**Your instructions:**
What is needed is an exact copy of the line where "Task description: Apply" appears plus every later line in the material.

-- Opening Marker --

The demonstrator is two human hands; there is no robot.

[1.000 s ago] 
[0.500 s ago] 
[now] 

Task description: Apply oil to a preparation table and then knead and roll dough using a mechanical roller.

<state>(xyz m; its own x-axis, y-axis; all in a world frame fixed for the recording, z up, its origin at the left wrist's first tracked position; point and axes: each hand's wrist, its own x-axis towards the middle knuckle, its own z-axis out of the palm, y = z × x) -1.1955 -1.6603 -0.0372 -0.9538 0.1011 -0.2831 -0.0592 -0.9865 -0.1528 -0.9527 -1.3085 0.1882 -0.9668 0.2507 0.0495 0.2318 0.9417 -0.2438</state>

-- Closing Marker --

**Solution:**
Task description: Apply oil to a preparation table and then knead and roll dough using a mechanical roller.

<state>(xyz m; its own x-axis, y-axis; all in a world frame fixed for the recording, z up, its origin at the left wrist's first tracked position; point and axes: each hand's wrist, its own x-axis towards the middle knuckle, its own z-axis out of the palm, y = z × x) -1.1955 -1.6603 -0.0372 -0.9538 0.1011 -0.2831 -0.0592 -0.9865 -0.1528 -0.9527 -1.3085 0.1882 -0.9668 0.2507 0.0495 0.2318 0.9417 -0.2438</state>

The answer has been given, and the exercise is complete.